I was finishing my PhD and applying for jobs. My significant other, K, got his PhD a few years earlier, and was applying for tenure-track jobs.
Professor X was one of the good guys (he was the one who told me that I shouldn't let anyone get away with saying I got a job due to affirmative action, since I had a great file and I deserved any offers I got). One day during that hiring season, Professor X phoned me and said his university (let's call it Confused State) planned to fill several tenure-track positions, and they wanted to interview K and me for two of them.
Three candidates were invited to interview at the same time, including K and me.
At my interview with the department Chair, much to my surprise, he informed me that the department had only one tenure-track opening. They also had a temporary postdoc position, from which one could eventually apply for a tenure-track job. He said it didn't matter to them which of K and I got which job.
He asked me which of us should get the tenure-track offer and which the postdoc.

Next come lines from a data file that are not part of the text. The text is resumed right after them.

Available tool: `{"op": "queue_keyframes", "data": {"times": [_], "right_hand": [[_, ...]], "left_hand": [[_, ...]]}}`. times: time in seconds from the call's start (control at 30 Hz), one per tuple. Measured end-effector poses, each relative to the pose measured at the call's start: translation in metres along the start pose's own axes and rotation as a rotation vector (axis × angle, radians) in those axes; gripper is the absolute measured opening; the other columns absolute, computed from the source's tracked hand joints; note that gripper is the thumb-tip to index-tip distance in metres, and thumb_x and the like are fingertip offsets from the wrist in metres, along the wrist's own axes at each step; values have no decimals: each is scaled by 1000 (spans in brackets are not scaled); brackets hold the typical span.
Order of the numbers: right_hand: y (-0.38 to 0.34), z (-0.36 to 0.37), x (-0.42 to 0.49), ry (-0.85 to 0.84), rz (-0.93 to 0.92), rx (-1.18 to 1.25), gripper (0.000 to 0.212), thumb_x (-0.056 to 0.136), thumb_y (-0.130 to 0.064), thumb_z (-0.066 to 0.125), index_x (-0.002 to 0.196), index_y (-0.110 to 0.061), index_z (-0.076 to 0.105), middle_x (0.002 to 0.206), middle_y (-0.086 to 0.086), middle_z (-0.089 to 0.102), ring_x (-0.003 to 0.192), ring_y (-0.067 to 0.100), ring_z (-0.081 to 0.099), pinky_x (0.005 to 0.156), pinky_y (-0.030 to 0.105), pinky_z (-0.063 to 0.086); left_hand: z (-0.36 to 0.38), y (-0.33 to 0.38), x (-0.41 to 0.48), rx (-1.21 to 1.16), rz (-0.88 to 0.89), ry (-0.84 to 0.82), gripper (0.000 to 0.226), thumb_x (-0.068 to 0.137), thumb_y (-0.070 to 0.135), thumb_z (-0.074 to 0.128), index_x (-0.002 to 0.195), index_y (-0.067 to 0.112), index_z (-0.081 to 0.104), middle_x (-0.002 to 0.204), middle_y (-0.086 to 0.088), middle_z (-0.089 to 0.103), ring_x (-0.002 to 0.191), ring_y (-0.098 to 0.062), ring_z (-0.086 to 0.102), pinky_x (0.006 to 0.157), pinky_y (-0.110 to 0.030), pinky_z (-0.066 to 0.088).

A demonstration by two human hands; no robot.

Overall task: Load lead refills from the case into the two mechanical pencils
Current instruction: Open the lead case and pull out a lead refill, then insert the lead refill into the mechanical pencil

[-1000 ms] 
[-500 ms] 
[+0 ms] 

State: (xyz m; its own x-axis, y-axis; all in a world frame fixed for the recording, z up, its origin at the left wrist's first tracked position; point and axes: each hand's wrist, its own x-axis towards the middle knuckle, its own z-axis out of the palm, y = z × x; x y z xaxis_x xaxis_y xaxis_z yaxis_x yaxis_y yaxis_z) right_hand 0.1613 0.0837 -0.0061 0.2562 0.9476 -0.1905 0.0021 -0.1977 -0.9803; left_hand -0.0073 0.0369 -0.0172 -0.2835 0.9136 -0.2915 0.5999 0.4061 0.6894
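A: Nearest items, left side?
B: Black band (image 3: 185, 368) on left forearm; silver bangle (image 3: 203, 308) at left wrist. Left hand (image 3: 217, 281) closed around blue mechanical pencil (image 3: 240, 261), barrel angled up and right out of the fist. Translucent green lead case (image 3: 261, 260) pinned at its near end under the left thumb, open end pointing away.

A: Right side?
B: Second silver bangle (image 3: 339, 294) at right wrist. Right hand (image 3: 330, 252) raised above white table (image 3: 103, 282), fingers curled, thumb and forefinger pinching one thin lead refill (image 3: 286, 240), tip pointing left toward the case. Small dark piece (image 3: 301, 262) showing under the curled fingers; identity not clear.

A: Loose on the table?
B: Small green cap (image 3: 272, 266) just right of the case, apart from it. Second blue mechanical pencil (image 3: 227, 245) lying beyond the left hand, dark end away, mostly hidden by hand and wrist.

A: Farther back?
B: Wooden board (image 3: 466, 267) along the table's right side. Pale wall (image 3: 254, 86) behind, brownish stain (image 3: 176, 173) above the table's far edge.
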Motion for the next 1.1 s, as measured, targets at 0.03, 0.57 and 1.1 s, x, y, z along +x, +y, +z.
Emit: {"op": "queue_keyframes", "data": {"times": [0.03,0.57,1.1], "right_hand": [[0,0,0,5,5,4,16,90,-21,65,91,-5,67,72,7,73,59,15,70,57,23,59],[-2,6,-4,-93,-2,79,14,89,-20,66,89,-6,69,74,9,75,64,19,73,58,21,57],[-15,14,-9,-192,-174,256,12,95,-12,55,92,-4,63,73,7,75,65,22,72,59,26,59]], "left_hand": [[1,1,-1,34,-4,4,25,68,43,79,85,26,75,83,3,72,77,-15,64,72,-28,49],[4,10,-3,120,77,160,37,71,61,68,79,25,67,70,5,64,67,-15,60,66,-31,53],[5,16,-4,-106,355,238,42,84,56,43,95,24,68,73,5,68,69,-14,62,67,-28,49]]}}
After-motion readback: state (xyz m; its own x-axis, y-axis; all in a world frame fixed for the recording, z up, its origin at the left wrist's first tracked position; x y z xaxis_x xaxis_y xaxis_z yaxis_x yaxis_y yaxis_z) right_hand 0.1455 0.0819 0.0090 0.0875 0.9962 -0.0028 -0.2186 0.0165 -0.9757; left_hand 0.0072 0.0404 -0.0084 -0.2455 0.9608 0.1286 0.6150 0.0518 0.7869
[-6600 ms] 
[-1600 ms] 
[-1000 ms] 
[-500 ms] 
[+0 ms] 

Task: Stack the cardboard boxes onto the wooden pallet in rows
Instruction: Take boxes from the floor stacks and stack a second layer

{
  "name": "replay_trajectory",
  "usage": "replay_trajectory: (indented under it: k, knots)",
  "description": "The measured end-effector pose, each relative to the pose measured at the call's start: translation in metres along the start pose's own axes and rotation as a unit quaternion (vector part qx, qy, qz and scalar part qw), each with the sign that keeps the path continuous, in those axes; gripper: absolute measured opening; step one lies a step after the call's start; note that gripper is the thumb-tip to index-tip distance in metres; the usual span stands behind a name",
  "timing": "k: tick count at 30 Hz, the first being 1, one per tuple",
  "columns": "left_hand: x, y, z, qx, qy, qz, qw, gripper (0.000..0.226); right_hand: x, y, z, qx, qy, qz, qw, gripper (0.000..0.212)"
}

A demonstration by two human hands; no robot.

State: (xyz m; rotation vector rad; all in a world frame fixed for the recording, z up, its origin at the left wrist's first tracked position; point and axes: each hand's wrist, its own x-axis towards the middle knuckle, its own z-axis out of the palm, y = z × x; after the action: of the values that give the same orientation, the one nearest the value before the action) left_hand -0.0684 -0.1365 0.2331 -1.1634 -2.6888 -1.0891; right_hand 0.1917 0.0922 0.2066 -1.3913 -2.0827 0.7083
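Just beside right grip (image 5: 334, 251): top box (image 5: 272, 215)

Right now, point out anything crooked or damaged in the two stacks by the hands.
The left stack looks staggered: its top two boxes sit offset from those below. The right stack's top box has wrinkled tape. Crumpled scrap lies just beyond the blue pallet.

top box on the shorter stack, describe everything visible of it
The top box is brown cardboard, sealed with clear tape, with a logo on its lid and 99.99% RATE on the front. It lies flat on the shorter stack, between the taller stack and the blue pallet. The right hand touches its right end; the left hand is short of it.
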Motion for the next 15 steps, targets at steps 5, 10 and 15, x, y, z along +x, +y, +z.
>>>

Should they offer the tenure-track job to me and the short-term position to K, or the other way around?
I was shocked at X's betrayal. I had been brought there under false pretenses.
I knew that I was terrible at thinking on my feet under pressure. I took a deep breath, and replied, almost without thinking, "Normally when hiring a senior person and a junior person for a senior and a junior position, the senior person gets the senior position and the junior person gets the junior position." That seemed at least like an obvious and innocuous statement.
K, X, and two other Confused State professors in my field were waiting for me outside the Chair's door, and asked how it went. When I told them, X and one of the other professors were furious at the third one, since he was on the hiring committee. It turned out that he had known that there was only one tenure-track opening, and he had misled his two colleagues. I was happy to learn that X hadn't in fact lied to me.
Eventually, K was offered the tenure-track assistant professorship and I was offered the temporary job.
K really wanted to be at Confused State for geographical reasons. But I wasn't willing to accept a postdoc position, when I already had tenure-track offers elsewhere. K was eager enough to go there that he would have been willing to take a temporary job in the hope that it would get upgraded later. We agonized at length, trying to figure out what to do.
Eventually, K came up with a good solution. K phoned the Chair and reminded him that he had left it up to us to say who should get which job. K asked the Chair to switch the offers. The Chair said he'd get back to him.
Some days later, the Chair phoned back. Downgrading K's offer didn't feel right to them. The department decided to upgrade my offer to tenure-track, without downgrading K's offer. At least we found out that they really were willing to offer me a tenure-track job.
I wasn't ready to forgive Confused State, and didn't accept the offer. The moral of the story is: don't mislead job candidates (or your colleagues). It isn't nice.